● **WORK ITEM**: Your task is to transcribe, without alteration, the lines from the top of the material below through the line bearing "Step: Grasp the", inclusive.
(RECORDED INFORMATION begins)
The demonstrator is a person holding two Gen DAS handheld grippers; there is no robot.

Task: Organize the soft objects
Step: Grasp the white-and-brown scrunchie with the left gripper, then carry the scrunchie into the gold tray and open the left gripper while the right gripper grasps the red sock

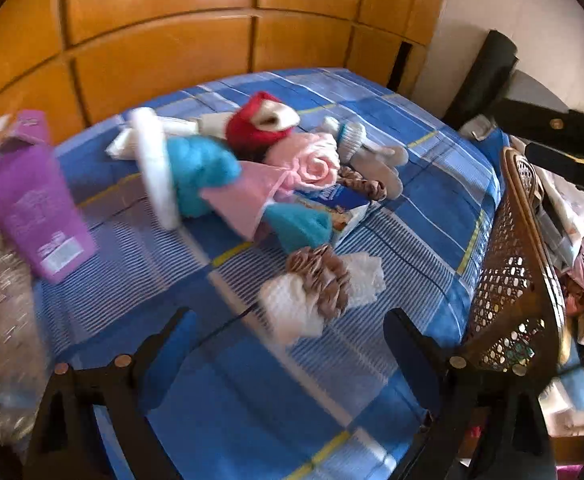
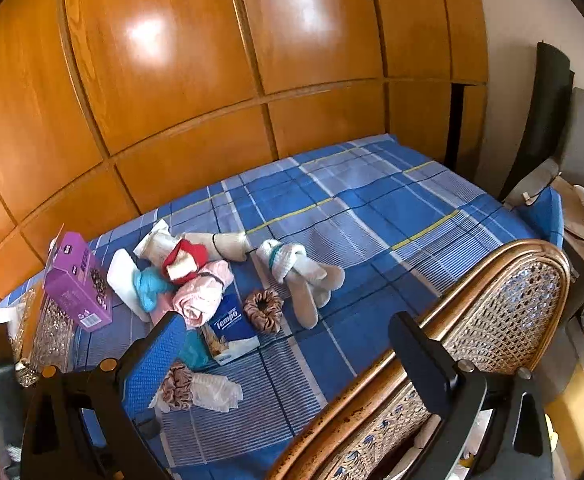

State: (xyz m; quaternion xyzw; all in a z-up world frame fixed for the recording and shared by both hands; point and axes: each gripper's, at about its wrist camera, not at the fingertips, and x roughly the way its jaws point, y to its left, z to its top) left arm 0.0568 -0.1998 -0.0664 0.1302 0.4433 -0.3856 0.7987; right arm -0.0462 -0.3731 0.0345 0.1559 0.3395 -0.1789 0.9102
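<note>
A pile of soft things lies on the blue checked cloth (image 1: 251,380): a red and white roll (image 1: 259,122), a pink rolled cloth (image 1: 312,164), a turquoise fluffy piece (image 1: 201,164), grey-white socks (image 1: 372,156), a brown scrunchie (image 2: 263,310) and a white cloth wrapped by a second scrunchie (image 1: 322,292). My left gripper (image 1: 287,332) is open and empty just short of that white cloth. My right gripper (image 2: 292,348) is open and empty, above the cloth beside the chair back.
A purple box (image 1: 35,200) stands at the left next to a clear plastic pack (image 2: 47,328). A Tempo tissue pack (image 2: 231,330) lies in the pile. A wicker chair back (image 2: 492,320) rises at the right. Wooden wardrobe doors (image 2: 211,80) stand behind.
</note>
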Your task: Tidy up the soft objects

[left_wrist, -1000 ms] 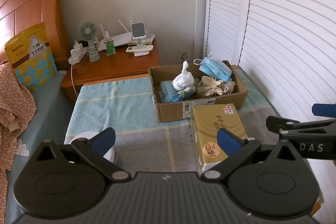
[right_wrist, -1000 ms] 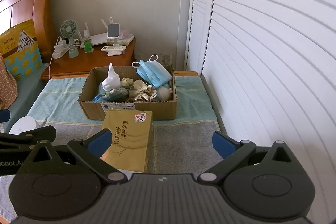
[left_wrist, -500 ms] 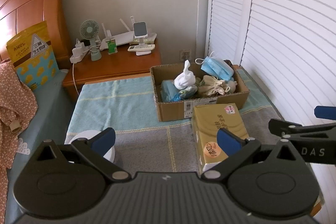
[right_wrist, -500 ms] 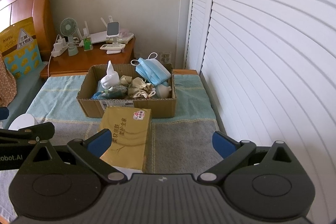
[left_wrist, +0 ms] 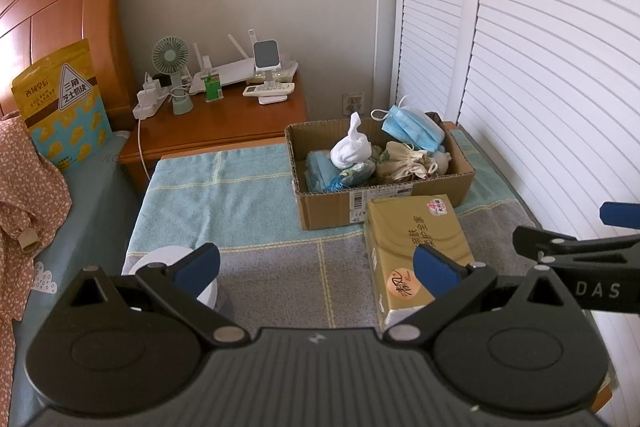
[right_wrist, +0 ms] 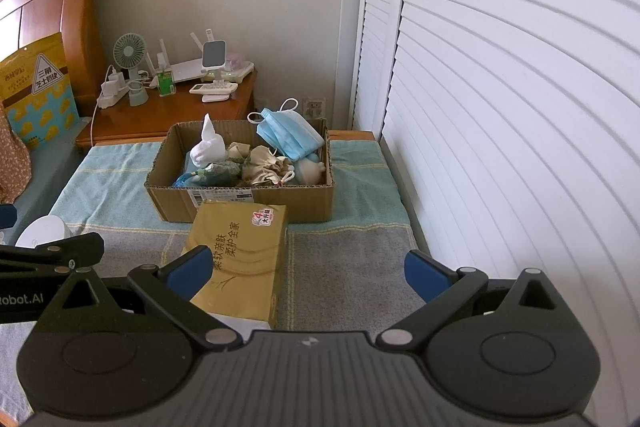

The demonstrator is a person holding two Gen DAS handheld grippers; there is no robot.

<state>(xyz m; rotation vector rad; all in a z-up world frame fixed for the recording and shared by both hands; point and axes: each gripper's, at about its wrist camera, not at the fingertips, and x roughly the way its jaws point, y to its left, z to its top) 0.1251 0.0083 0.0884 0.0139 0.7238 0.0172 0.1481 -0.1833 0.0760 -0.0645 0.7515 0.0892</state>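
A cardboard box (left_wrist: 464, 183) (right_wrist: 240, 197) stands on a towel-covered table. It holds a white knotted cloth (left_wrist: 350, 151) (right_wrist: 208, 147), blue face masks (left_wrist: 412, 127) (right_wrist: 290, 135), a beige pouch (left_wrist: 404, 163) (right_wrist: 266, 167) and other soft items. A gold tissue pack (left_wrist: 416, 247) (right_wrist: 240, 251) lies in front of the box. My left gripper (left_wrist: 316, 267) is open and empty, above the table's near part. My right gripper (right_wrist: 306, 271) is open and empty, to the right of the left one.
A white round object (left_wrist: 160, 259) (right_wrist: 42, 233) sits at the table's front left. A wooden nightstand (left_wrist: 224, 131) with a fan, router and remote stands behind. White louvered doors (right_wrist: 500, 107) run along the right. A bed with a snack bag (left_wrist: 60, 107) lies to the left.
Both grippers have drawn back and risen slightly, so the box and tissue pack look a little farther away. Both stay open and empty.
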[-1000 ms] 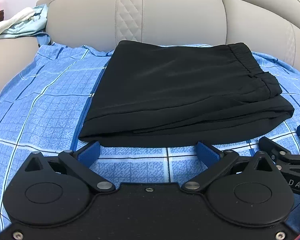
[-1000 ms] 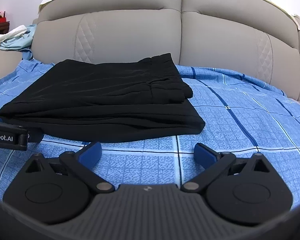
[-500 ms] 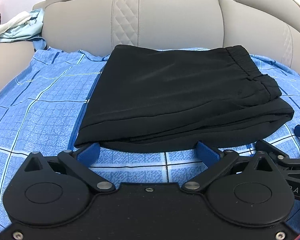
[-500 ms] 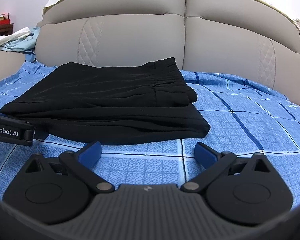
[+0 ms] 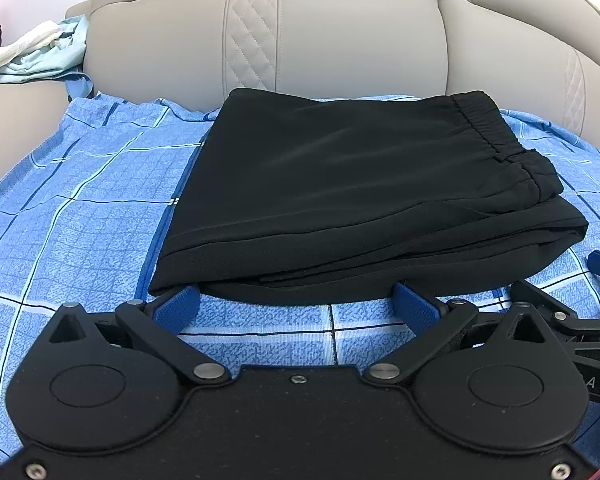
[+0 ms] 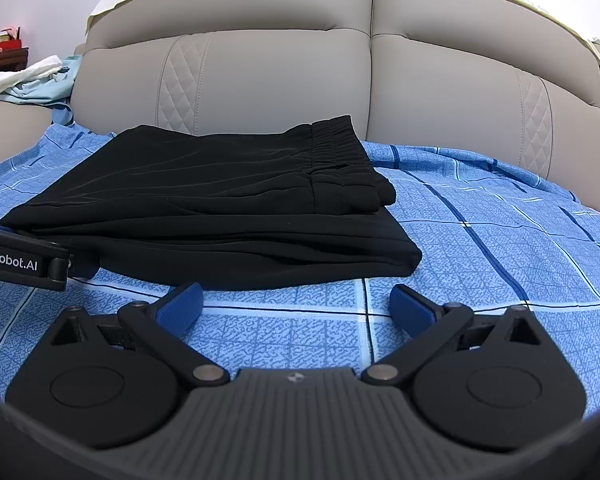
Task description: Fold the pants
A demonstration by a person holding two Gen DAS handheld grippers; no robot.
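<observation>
In the left wrist view, the left gripper (image 5: pixel 296 300) sits low at the bottom of the frame, level with the bed, its blue-padded fingers (image 5: pixel 178 307) spread wide with nothing between them. Both fingertips reach the near edge of the pants (image 5: pixel 360 192); whether they touch the cloth I cannot tell. The pants fill the middle of the frame as a black folded stack on the blue checked sheet (image 5: pixel 80 208), with the gathered waistband at the upper right and several layers showing along the near edge. Part of the right gripper (image 5: pixel 572 312) shows at the right edge. A grey padded headboard (image 5: pixel 340 36) spans the top.

In the right wrist view, the right gripper (image 6: pixel 296 304) also rests low at the bottom, fingers wide apart and empty, a little short of the pants (image 6: pixel 204 208). The folded stack lies centre-left on the sheet (image 6: pixel 480 264), waistband toward the headboard (image 6: pixel 440 92). The left gripper (image 6: pixel 24 258) enters from the left edge against the stack's near corner. Pale crumpled cloth (image 6: pixel 32 80) lies at the upper left.
</observation>
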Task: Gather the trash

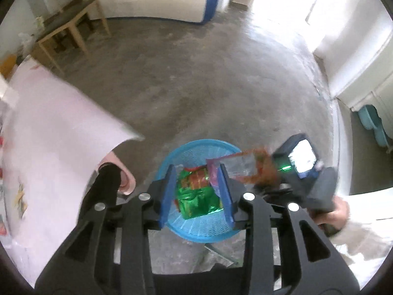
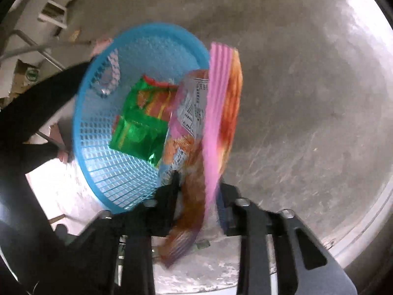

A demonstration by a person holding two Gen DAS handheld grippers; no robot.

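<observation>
A blue mesh basket (image 1: 196, 145) stands on the concrete floor, and a crumpled green wrapper (image 1: 196, 204) lies in its bottom. My left gripper (image 1: 197, 191) hangs straight above it, blue pads apart with nothing between them. The right wrist view shows the same basket (image 2: 118, 172) and green wrapper (image 2: 140, 132) from the side. My right gripper (image 2: 197, 191) is shut on an orange and pink snack bag (image 2: 221, 113), which hangs over the basket's near rim. In the left wrist view that snack bag (image 1: 245, 167) sits at the basket's right edge, blurred.
A table under a pale pink cloth (image 1: 56, 127) fills the left side, with small scraps on it. A wooden table (image 1: 66, 29) stands far left by the wall. Blue tubs (image 1: 371, 120) sit at the right. A person's hand (image 1: 336, 211) and dark sleeve (image 2: 36, 113) show.
</observation>
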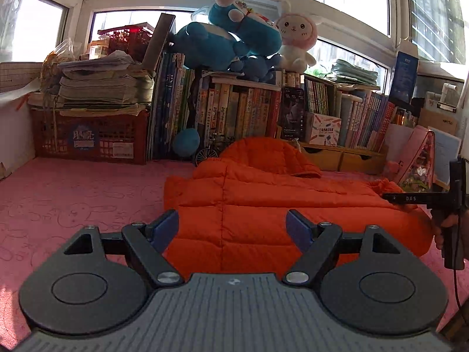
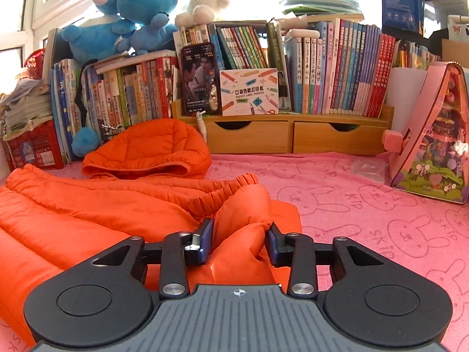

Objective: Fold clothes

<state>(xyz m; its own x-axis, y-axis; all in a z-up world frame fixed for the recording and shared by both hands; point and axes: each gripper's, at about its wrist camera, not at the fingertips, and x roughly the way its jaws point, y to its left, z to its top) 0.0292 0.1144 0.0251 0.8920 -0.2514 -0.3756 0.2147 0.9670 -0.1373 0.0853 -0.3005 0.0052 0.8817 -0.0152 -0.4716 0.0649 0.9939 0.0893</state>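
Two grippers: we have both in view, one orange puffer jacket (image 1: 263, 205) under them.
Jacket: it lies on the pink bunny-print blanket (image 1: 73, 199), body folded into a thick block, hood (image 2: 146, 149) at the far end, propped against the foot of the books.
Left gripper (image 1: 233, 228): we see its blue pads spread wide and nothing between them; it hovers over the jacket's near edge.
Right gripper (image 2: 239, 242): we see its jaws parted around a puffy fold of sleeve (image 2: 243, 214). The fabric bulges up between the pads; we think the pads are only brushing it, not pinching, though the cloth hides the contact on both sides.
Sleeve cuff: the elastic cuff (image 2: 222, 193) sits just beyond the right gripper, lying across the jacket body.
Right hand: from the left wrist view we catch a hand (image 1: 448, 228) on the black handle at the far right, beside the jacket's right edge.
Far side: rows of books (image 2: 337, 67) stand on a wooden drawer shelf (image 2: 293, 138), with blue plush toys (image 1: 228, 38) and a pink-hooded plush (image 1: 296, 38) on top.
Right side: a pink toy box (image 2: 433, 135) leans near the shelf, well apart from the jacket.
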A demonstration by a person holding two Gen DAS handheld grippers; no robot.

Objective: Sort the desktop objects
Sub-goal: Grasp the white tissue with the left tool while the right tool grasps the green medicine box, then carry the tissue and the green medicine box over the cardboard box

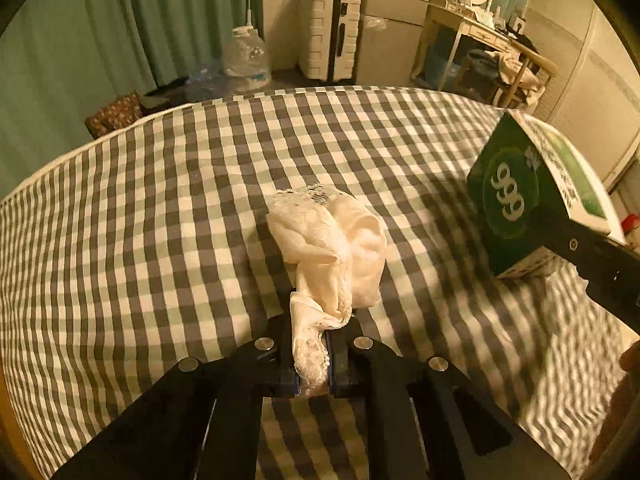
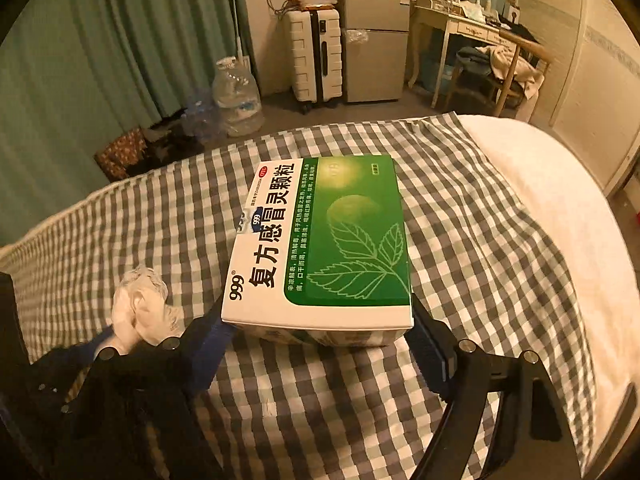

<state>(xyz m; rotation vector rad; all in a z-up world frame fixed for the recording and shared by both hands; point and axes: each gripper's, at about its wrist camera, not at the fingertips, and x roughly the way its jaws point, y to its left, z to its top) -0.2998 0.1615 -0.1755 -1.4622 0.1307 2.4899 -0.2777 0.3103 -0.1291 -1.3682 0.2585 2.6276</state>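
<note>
Left gripper (image 1: 311, 354) pinches white lace cloth (image 1: 334, 248) by one corner above checked bedspread (image 1: 160, 200); thin hold, could slip free. Right gripper (image 2: 320, 340) clamps green medicine box (image 2: 324, 240) across its width; box could tilt out. No container in view.

Home bedrm: bed (image 1: 200, 184), suitcase (image 1: 328, 36), fridge (image 2: 374, 40).
</note>
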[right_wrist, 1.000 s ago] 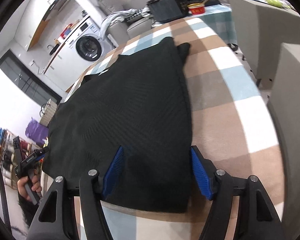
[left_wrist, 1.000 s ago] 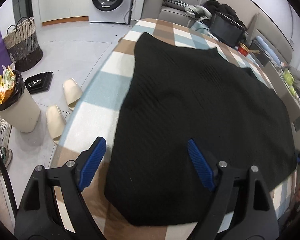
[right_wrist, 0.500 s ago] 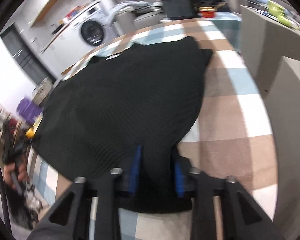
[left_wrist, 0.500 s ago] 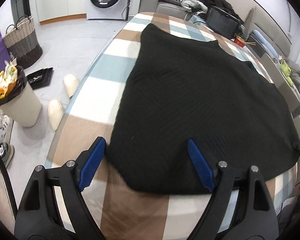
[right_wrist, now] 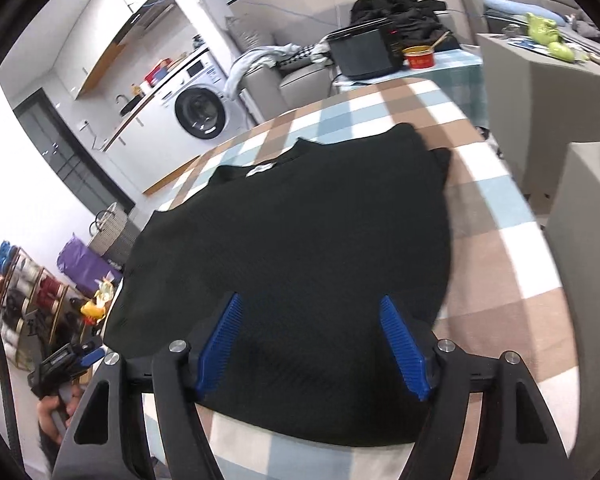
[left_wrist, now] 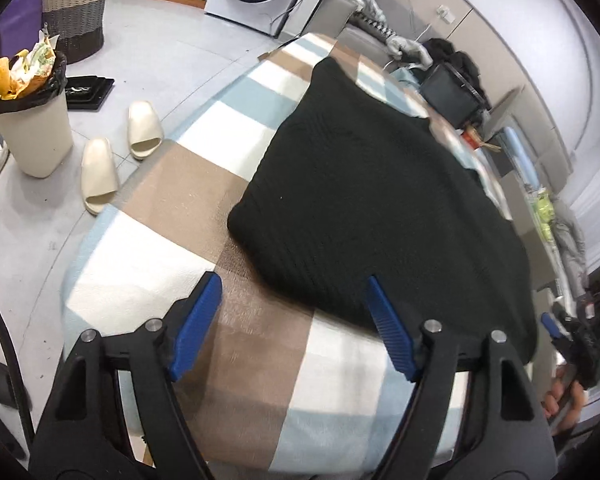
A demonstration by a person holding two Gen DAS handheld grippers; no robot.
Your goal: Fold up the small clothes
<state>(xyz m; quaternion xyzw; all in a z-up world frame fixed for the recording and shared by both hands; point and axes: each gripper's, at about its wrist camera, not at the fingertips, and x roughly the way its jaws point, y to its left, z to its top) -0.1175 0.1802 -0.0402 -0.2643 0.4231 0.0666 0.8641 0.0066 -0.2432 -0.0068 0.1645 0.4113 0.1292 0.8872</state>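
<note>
A black knit garment lies spread flat on a round table with a checked cloth. It also shows in the right wrist view, collar with a white label at the far side. My left gripper is open and empty, hovering just off the garment's near hem. My right gripper is open above the hem at the other side, holding nothing. The right gripper also shows small at the right edge of the left wrist view.
A full bin, two beige slippers and a wicker basket are on the floor to the left. A washing machine stands behind. A black appliance and red bowl sit beyond the table.
My right gripper was shut on the hem half a second ago and has opened, letting it go. My left gripper has pulled back from the garment's hem towards the table edge.
</note>
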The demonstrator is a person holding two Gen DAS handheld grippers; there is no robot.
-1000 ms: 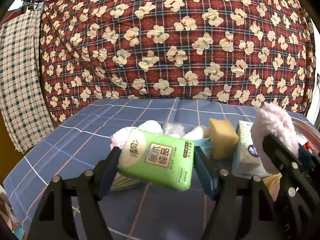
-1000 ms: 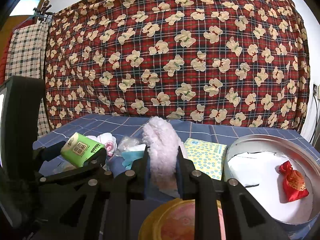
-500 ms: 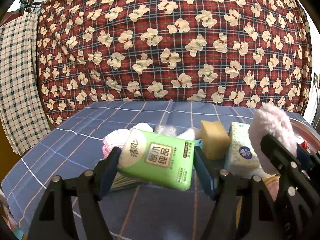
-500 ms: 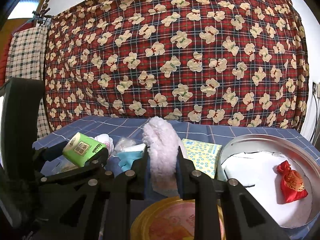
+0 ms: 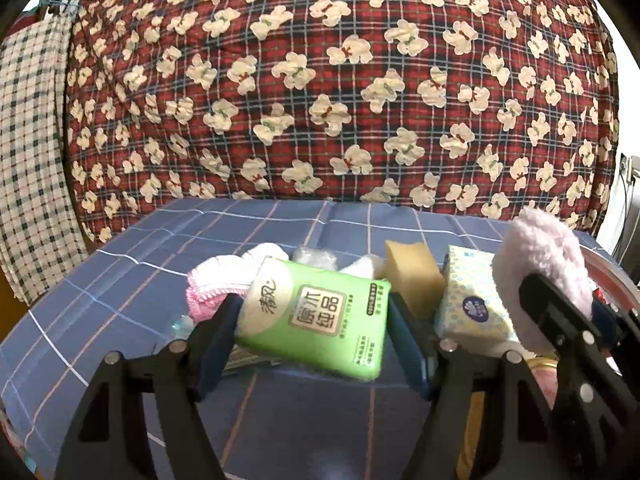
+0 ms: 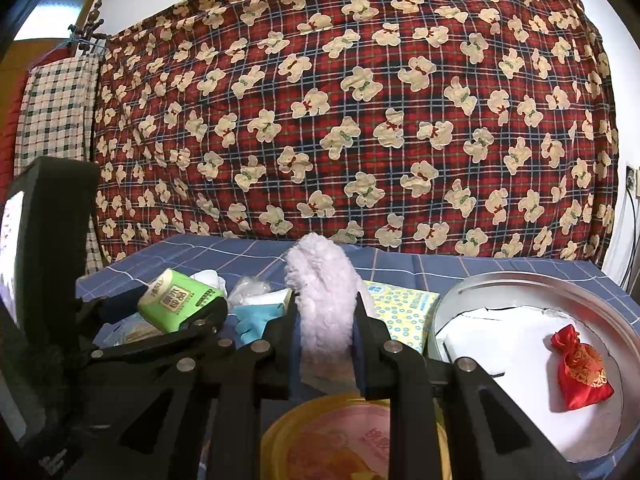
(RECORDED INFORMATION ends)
● **ANSWER FOR THE TASK**:
The demonstrator is a person holding two Gen DAS handheld grippers; there is no robot.

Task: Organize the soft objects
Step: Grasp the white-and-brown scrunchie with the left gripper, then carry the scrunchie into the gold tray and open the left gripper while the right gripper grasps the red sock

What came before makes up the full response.